Gonçalo Inácio foi um dos quatro portugueses do Sporting que jogou de início no dérbi — Foto: Imago
Gonçalo Inácio foi um dos quatro portugueses do Sporting que jogou de início no dérbi — Foto: Imago

Quotas para jogadores formados em Portugal? Sim, por favor

Verde à Vista é o espaço de opinião semanal de Carmen Garcia, enfermeira, sportinguista, autora do blogue 'Mãe Imperfeita'

Na sexta-feira passada, os miúdos acordaram a falar do jogo.

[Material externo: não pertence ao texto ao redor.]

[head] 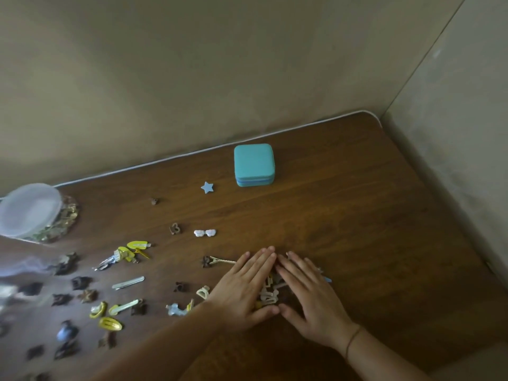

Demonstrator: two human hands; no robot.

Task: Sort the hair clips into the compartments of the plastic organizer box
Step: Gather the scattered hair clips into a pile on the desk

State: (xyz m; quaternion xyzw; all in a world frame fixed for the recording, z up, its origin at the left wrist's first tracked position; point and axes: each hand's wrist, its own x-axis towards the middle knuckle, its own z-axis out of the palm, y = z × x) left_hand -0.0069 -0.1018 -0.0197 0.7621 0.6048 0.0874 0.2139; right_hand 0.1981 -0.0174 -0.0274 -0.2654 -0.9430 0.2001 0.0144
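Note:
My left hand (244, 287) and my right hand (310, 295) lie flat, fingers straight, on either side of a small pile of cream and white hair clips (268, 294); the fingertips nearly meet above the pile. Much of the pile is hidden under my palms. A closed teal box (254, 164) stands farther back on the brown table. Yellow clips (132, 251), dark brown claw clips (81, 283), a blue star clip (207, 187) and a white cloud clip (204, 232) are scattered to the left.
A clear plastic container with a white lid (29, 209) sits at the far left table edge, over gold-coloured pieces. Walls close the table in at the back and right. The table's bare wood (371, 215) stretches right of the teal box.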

Na véspera, ao serão, tinham estado a pintar cartazes de apoio ao Sporting e a ver vídeos com os golos de dérbis antigos. Para ajudar a criar o espírito certo, conversei com eles sobre o mítico 7-1, falei-lhes dos cinco violinos, de Manuel Fernandes, de Iordanov e até de László Boloni ('je suis tres content parce que'). Quando chegou a hora de irem para a cama, o João pediu que cada um de nós fizesse uma previsão do resultado. A deles, cheia de fé, atirou bastante ao lado. A minha, mais racional, revelou-se certeira.

Mas voltando ao dia do jogo, vocês nem imaginam a excitação com que os miúdos andaram todo o dia. E como estas coisas acabam por ser contagiosas, até eu dei por mim num frenesim, a despachar o banho da bebé mais cedo do que o habitual, para conseguir estar no sofá sem mais preocupações uns minutos antes do apito inicial.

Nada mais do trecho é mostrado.